Thu Mar 11, 4:35 PM ET

By HELENA PAYNE, Associated Press Writer

When a New Yorker walking her dogs was electrocuted in January by faulty wiring under the pavement, it seemed like the freakiest of accidents — until several pets in other big cities were killed or shocked in the weeks that followed.

Now utilities are rushing to fix the problems — blamed largely on work crews tearing up the streets — and to reassure the public. Dog owners, meanwhile, are buying booties for their pets to insulate their paws.

"People are getting current up through their arms or their legs," Boston Councilor-at-Large Maura A. Hennigan said this week. "How much more current do they need to get for us to do something about it?"

On Jan. 16, 30-year-old architect Jodie Lane was electrocuted while walking through New York's East Village with her two dogs. Her dogs were shocked first. She noticed they were in distress, and when she tried to help them, she stepped onto the electrified metal cover of a utility box.

An investigation by Consolidated Edison found that utility workers had failed to properly wrap an exposed wire.

In Chicago, a dog was electrocuted Jan. 27 after touching a charged metal grate.

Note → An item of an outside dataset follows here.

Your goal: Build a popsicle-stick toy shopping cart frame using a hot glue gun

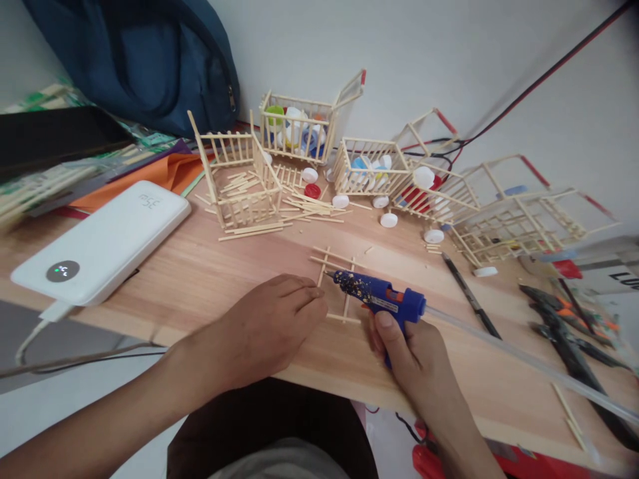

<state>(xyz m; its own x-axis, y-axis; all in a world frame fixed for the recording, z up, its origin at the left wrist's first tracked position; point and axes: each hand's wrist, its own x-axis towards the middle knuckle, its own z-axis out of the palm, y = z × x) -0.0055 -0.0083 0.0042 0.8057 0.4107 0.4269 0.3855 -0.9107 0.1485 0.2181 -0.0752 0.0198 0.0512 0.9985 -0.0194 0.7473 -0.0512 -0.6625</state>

City inspectors found clipped wiring under a utility box nearby.

At least three dogs have been electrocuted over the past four years in Boston, which like New York is an old, densely populated city with many underground systems.

George Morton was walking Oscar, his yellow Labrador, through the city's Charlestown neighborhood last month when the dog suddenly froze on the sidewalk, let out a piercing howl and began thrashing about violently. The animal died on the spot, killed by 100 volts from an underground cable.

Humans are generally in less danger than dogs because their rubber- or leather-soled shoes serve as insulators.

Experts say the phenomenon is a result of an ever-expanding network of underground lines and constant digging by work crews.

"It's being caused by contractors that are doing sloppy jobs of cleaning up their mess," said Robert Gonsalves, chairman of electrical engineering at Tufts University. "Contractors will come in and get a permit and dig up the streets and do this and that, and they don't put it back in the right conditions."

After the electrocution in New York, Con Ed tested about 260,000 underground structures, manholes, metal plates and service boxes and found less than 1 percent of them had stray voltage, company spokesman Joe Petta said. Still, two more dogs were shocked in New York this week.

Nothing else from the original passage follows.